Caroline Duong on Winfluence

Caroline and I chatted recently about how Zine deals with that issue, but also discussed how the company got started, what all features and services it provides and beyond. Caroline hinted at some interesting changes to come for the industry and steered me away from a rabbit hole around the recent regulatory statement by the Advertising Standards Authority, which is sort of the Federal Trade Commission in the United Kingdom, saying it’s not cool for beauty influencers to use photo filters. Seemed like overstepping to me, but she course corrected my thinking, which was nice.

Zine started in 2015 and began with a focus on bloggers and providing content creators with demographic information about their audiences.

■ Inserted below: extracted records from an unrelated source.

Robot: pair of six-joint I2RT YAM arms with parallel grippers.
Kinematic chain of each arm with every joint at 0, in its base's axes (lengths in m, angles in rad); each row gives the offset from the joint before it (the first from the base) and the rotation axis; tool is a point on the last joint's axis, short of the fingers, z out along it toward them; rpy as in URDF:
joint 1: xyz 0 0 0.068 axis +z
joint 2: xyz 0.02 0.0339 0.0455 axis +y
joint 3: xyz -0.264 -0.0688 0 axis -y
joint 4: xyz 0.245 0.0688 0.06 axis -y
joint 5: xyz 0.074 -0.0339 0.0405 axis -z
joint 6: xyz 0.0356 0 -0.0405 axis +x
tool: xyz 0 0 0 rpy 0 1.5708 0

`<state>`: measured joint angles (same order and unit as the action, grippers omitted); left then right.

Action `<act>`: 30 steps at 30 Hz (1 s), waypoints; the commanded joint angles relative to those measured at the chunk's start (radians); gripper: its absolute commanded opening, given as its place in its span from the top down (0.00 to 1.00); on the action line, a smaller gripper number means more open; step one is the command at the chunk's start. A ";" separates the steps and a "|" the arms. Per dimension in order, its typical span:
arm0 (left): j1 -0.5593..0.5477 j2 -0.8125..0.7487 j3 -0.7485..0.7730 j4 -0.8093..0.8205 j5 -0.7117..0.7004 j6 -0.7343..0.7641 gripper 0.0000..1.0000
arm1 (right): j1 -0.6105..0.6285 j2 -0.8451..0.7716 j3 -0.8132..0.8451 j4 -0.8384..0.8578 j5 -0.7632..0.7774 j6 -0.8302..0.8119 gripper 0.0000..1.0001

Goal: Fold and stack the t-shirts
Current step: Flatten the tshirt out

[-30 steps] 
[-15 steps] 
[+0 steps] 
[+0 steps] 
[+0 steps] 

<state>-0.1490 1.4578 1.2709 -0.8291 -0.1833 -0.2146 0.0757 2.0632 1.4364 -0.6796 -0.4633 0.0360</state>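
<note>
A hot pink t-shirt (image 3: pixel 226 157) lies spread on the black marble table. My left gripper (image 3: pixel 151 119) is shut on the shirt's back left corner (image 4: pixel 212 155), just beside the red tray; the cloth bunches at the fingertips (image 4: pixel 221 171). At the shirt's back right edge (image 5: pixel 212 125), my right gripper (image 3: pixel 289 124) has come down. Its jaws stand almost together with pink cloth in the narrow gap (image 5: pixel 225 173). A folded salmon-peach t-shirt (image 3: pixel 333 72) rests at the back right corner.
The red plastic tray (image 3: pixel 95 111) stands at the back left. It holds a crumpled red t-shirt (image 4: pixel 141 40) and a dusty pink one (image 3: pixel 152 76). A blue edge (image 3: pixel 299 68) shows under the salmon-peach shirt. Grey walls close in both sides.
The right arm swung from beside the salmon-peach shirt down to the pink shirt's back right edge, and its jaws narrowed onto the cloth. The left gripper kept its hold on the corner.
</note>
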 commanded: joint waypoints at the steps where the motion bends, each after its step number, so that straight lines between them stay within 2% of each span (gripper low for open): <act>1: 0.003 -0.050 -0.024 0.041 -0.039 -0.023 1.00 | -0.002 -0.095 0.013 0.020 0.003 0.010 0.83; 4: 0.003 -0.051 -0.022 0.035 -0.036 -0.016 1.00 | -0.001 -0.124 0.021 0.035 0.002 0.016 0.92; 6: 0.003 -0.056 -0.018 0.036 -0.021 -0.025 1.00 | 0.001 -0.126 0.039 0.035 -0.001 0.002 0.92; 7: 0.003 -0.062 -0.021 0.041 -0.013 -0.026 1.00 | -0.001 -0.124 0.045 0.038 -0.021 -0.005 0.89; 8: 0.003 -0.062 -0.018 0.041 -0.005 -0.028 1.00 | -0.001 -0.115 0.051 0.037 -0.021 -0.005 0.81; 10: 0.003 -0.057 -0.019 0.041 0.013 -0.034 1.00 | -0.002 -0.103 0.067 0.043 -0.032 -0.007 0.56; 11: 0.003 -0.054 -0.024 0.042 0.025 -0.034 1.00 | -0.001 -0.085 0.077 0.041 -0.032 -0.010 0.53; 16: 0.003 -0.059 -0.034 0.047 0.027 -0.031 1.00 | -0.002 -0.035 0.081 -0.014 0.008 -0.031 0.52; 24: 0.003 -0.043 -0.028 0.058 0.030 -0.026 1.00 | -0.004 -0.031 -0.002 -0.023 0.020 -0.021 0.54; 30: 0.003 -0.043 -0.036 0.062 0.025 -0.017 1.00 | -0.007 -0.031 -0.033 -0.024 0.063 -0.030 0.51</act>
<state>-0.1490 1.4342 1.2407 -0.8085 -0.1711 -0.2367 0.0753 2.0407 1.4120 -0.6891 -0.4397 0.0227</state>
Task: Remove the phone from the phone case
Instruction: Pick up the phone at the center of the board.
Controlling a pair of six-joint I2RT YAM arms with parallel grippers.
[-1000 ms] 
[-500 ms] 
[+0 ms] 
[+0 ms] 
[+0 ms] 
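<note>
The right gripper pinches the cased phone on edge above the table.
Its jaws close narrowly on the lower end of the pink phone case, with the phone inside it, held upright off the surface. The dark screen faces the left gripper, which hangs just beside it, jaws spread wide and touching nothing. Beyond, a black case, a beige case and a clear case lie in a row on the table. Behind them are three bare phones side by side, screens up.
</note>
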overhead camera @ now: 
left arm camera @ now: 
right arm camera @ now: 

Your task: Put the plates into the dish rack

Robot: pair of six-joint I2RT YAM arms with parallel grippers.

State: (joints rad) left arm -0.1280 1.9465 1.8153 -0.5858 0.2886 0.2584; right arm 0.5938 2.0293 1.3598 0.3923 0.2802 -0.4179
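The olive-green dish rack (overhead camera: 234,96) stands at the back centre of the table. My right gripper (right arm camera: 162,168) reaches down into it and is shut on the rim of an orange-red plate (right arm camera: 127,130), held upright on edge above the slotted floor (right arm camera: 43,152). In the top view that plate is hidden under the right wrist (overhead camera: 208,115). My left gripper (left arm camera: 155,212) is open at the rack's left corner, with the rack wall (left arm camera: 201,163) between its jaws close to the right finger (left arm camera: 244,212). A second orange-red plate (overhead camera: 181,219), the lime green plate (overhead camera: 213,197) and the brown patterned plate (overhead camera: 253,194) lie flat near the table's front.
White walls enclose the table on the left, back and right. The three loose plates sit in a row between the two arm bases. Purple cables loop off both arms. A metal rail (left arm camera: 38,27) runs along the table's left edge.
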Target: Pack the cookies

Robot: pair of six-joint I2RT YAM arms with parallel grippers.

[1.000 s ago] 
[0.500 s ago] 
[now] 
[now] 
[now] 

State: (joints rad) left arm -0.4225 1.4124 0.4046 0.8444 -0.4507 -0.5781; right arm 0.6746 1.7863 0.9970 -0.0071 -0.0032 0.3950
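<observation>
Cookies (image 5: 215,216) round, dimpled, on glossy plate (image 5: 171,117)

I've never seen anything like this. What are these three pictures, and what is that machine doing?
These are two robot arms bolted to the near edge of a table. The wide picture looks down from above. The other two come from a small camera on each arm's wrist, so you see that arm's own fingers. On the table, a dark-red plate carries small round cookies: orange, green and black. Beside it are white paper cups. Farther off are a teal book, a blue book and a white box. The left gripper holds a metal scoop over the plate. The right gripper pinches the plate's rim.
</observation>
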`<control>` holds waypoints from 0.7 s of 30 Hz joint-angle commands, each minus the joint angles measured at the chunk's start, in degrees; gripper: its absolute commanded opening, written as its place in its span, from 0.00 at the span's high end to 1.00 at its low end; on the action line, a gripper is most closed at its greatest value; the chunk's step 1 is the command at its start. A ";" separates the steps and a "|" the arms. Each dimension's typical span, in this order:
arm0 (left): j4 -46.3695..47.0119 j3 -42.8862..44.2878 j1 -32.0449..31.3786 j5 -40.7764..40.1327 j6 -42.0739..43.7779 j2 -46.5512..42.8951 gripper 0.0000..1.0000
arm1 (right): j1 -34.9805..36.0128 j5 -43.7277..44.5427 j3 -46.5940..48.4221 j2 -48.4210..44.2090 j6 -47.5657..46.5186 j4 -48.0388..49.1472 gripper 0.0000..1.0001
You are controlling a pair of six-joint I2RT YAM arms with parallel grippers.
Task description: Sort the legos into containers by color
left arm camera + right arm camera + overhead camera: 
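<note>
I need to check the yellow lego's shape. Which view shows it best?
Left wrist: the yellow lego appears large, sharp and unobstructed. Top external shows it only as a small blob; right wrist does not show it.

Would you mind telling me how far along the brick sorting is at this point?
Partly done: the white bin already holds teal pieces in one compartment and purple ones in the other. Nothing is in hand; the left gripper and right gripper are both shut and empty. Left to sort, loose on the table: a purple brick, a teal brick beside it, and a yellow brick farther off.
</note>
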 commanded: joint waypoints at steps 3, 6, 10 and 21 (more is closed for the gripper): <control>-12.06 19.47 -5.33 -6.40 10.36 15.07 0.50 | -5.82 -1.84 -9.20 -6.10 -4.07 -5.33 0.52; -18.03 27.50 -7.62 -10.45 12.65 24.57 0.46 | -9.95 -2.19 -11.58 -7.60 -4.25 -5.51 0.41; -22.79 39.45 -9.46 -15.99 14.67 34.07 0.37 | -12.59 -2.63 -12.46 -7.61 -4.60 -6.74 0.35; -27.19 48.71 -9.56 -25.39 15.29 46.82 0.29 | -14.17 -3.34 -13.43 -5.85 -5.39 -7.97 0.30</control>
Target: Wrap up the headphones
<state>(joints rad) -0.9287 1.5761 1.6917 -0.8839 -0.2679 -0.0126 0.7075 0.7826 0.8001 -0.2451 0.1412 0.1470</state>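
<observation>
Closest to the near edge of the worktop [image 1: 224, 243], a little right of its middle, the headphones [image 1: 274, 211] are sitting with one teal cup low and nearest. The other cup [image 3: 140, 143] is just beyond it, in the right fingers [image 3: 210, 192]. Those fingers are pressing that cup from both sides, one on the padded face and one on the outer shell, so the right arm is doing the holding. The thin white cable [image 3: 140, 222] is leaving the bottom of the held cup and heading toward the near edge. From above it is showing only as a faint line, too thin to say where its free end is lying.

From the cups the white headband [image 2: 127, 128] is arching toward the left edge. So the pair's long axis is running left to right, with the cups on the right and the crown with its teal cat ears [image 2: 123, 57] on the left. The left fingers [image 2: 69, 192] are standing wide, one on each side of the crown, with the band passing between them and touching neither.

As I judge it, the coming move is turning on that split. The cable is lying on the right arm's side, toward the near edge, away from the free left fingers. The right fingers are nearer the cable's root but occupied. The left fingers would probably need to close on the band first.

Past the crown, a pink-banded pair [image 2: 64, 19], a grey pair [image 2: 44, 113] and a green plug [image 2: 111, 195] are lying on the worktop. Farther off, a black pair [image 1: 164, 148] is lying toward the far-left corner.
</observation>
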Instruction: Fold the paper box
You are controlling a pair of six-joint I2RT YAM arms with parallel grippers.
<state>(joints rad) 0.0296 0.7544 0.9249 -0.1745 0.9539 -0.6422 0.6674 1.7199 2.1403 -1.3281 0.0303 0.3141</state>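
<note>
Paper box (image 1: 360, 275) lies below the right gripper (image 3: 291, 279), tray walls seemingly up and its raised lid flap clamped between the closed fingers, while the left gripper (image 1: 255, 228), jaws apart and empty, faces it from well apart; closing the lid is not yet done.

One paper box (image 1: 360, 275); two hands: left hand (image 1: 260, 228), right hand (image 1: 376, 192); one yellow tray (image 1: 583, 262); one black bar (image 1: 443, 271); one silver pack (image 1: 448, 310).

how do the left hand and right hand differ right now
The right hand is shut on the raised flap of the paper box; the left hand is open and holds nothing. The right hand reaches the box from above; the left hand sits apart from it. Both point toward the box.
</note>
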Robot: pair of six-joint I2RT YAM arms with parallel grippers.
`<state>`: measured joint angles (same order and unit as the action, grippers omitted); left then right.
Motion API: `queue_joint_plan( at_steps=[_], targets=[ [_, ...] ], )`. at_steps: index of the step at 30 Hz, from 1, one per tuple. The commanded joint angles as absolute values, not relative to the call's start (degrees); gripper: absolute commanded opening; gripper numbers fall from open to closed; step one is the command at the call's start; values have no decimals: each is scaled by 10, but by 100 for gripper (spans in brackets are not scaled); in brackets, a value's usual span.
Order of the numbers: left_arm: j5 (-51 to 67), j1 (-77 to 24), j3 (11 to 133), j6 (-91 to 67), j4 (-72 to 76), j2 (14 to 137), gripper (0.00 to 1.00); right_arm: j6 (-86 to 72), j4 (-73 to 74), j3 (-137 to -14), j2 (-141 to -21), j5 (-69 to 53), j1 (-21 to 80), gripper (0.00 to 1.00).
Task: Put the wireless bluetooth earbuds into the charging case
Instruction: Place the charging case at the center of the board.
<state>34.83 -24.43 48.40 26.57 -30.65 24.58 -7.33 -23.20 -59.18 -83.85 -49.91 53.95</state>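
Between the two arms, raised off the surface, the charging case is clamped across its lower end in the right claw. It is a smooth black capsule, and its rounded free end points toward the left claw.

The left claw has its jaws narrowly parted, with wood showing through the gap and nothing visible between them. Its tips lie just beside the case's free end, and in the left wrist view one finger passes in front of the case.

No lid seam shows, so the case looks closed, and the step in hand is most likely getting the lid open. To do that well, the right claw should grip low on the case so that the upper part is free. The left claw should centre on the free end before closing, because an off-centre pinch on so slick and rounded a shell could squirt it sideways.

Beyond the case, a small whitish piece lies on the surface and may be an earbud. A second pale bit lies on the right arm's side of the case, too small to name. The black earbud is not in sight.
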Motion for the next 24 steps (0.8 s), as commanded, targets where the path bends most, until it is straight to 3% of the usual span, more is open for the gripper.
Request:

In fact, to this day if you sign up as a content creator with Zine, they give you the pleasantly perfect gift of an automated media kit. You connect your channels, answer a few questions and you get a nifty PDF you can share with potential collaborator brands to show off your audience.

Caroline and Zine are great resources for influencers and brands alike. We had a great conversation I know you’ll enjoy. 

This episode of Winfluence, the podcast, is sponsored by Julius.

If you’ve read my book, you know I’ve depended on Julius for influencer discovery and campaign management for some time now. When I’m looking for the right influencer for my clients, Julius allows me to search across Instagram, YouTube, Facebook, TikTok, Twitch, Twitter, Pinterest, Blogs and more. When I click into an influencer’s profile, I can see their audience demographics, what other networks they have reach through and quickly scan their recent posts to decide if they’re a right influencer for my brand. All the pieces of campaign management are there, too. Julius allows you to reach out, document contracts, share and approve influencer content and, of course, measure the ROI of each campaign, influencer or post. You owe it to your brand or agency to do a demo of Julius today. Go to jason.online/julius and request one. That’s jason.online/julius.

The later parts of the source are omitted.